How to configure linux as a log host of the pix

Environment: PIX515e and Redhat 8.0
I. linux Configuration:
1. vi/etc/sysconfig/syslog (press I to enter the vi editing status, Press ESC to return to the command line status after the editing is complete, and then enter: wq to save the disk and exit, if you do not save the disk, enter: q)

Modify the code: SYSLOGD_OPTIONS = "-m 0" to the Code: SYSLOGD_OPTIONS = "-r-m 0" //-r allows message writing from a remote host

2. vi/etc/syslog. conf
Add the following content
Record all logs of the device number local4 (the default device number of the pix, corresponding to the facility of the PIX side 20) to the/var/log/pix. log Code:

#Save pix messages all to pix.loglocal4.* &/var/log/pix.log

3. To avoid excessive logs, configure log rotation (man logrotate to view detailed help information)

Vi/etc/logrotate. conf Add the following code: # system-specific logs may be also be configured here./var/log/pix. log {weeklyrotate 4 &}

4. Restart the syslog service:

[root@localhost &etc]# service syslog restart

Ii.
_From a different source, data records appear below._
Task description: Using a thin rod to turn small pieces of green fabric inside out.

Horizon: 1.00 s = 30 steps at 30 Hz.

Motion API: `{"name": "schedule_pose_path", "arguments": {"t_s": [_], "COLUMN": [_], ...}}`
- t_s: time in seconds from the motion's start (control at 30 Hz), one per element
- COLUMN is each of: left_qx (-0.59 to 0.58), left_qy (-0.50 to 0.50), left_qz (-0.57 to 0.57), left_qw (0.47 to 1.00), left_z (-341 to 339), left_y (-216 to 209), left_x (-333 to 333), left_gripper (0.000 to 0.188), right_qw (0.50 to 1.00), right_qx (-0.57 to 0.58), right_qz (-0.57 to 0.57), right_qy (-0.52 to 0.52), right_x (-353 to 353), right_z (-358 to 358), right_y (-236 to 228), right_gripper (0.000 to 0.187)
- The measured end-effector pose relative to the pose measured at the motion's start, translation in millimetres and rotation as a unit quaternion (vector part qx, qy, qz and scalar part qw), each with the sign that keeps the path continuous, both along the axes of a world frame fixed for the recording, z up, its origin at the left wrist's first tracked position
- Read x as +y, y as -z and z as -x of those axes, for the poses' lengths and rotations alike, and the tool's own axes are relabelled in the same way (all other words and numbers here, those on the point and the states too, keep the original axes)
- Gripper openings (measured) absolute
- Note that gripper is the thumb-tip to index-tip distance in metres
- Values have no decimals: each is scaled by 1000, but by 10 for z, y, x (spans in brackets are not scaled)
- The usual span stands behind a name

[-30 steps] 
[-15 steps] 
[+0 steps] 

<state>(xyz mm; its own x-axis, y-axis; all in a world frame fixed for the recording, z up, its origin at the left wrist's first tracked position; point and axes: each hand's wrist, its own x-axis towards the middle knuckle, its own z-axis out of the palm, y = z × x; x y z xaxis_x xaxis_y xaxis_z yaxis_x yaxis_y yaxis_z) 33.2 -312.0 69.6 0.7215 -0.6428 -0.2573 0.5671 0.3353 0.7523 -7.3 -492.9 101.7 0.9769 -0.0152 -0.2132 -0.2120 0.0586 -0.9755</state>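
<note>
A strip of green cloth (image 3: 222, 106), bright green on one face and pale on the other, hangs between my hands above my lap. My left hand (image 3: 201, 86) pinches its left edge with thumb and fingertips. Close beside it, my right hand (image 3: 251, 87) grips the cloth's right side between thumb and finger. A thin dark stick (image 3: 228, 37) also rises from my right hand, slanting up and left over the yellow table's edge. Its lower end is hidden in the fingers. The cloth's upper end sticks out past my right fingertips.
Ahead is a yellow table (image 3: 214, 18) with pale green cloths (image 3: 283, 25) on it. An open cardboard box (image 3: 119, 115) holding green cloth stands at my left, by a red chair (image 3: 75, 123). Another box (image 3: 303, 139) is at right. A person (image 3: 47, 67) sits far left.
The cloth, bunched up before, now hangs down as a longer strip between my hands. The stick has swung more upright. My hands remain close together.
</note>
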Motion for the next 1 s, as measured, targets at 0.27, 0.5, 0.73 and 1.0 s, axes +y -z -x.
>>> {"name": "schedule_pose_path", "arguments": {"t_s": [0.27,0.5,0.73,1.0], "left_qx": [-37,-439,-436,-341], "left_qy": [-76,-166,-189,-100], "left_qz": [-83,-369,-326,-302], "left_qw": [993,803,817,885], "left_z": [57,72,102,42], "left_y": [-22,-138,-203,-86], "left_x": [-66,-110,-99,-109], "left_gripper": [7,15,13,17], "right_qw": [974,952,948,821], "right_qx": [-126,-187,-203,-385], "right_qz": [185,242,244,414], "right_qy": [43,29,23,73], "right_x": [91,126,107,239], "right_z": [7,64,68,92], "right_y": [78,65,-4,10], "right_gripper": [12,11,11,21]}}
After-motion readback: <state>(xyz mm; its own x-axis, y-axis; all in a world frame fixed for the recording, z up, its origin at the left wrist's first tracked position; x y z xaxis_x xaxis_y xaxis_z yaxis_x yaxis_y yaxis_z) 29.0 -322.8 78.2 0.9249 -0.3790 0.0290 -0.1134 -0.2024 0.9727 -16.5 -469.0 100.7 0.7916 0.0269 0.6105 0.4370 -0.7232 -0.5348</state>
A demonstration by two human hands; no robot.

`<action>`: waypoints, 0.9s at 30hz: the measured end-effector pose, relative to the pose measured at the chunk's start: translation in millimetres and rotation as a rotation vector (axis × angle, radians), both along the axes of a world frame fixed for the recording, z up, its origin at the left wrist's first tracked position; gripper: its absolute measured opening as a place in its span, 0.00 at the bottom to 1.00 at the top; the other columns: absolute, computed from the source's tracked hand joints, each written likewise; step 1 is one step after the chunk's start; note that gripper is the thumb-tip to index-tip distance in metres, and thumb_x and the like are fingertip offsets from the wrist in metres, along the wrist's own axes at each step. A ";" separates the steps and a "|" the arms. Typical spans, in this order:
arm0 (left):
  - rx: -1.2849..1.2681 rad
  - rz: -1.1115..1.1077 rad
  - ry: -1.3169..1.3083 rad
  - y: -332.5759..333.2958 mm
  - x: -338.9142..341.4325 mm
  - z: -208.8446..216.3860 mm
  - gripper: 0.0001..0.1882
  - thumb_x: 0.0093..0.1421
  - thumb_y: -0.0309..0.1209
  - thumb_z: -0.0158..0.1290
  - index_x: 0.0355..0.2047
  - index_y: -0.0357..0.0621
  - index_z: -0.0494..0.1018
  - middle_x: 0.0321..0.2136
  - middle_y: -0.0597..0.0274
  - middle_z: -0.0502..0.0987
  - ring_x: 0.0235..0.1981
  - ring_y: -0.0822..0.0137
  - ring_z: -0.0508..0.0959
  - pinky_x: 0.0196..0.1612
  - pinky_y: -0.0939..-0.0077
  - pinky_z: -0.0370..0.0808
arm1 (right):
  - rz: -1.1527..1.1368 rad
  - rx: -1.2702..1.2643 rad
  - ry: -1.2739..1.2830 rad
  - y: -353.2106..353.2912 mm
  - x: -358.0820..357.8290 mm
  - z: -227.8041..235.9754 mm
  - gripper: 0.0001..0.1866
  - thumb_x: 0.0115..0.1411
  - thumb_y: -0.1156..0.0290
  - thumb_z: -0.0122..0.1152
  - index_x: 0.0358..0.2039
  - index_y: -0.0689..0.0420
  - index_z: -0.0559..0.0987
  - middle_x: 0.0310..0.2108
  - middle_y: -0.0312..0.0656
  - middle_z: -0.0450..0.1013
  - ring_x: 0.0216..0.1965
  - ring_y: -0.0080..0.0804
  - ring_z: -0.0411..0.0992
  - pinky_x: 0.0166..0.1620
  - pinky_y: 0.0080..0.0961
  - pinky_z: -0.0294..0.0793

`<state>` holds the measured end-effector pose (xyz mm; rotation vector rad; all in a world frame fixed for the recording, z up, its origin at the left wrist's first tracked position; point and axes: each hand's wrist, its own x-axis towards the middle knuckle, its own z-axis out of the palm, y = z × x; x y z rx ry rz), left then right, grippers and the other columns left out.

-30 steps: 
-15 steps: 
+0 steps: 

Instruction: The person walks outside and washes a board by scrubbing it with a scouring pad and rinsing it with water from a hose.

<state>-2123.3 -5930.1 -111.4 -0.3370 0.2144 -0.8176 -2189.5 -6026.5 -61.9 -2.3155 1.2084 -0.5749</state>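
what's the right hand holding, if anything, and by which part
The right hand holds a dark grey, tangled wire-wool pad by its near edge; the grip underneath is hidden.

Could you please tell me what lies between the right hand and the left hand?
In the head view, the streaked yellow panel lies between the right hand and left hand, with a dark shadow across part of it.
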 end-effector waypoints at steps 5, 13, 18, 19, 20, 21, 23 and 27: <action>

PIX Configuration:
Code:

Pix # logging on & pix # logging host 192.168.0.1 // host IPpix that records logs # logging trap 7 & // specify the log message level (0: urgent (Emergencies) 1: alarm (Alerts) 2: Critical (Critical) 3: Error (Errors) 4: Warning (Warnings) 5: Notifications 6: Information (Informational) 7: debug (Debugging) pix # logging facility 20 // change the device number, by default, the PIX is local20pix # exitpix # sh logging. // you can check whether the current log records start the pix # wr mem & // Save the configuration.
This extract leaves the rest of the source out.